Task instructions — Work out the number of lines in the records that include the word "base"; reply with that number alone.

Input —
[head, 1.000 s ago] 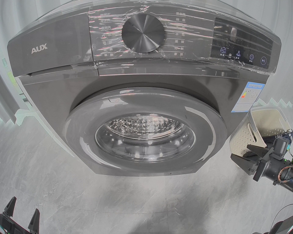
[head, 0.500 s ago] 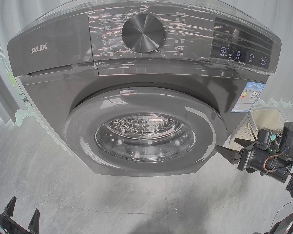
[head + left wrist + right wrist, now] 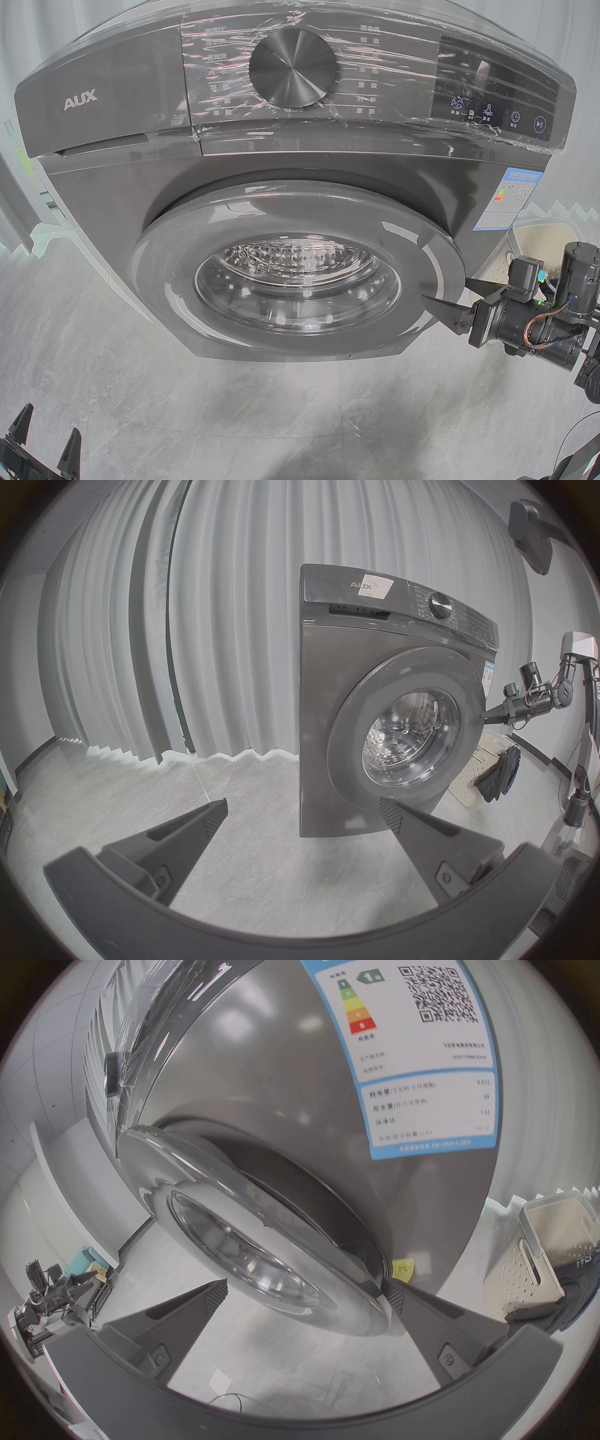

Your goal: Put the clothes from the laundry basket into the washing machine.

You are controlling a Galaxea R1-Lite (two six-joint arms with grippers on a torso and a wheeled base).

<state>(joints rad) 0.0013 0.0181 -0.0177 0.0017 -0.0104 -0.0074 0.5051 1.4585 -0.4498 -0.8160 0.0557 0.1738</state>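
Note:
The grey washing machine [image 3: 125, 187] faces me, and its round door [image 3: 297, 275] has a glass window showing the steel drum. My right gripper [image 3: 460, 296] is open at the door's right rim [image 3: 350, 1310], which lies between its fingers. Whether the fingers touch the rim I cannot tell. The white perforated laundry basket [image 3: 544, 240] stands on the floor right of the machine, behind the right arm. Dark clothes [image 3: 500, 774] hang over its edge [image 3: 531, 1260]. My left gripper [image 3: 44, 437] is open and empty, low at the near left, far from the machine.
Pale tiled floor [image 3: 281, 406] spreads in front of the machine with free room. White curtains [image 3: 156, 636] hang behind and to the left. A blue-edged label [image 3: 507, 199] sits on the machine's front, above the right gripper.
My right gripper has moved left and slightly up, from in front of the basket to the door's right rim. Reflections on the door shifted a little. The left gripper stayed put.

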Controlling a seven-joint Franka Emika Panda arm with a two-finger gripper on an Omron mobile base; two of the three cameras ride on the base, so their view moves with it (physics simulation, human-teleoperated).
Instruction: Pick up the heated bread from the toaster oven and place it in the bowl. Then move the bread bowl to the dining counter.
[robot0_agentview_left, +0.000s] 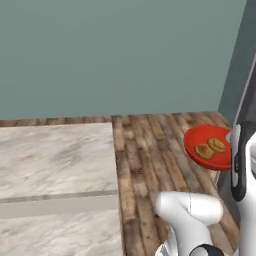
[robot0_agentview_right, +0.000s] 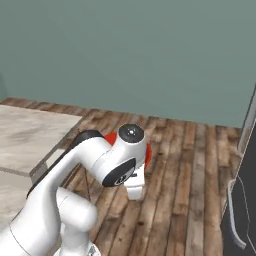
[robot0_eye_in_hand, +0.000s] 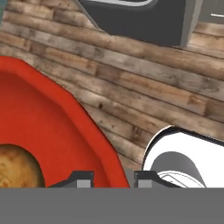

Written answer — 2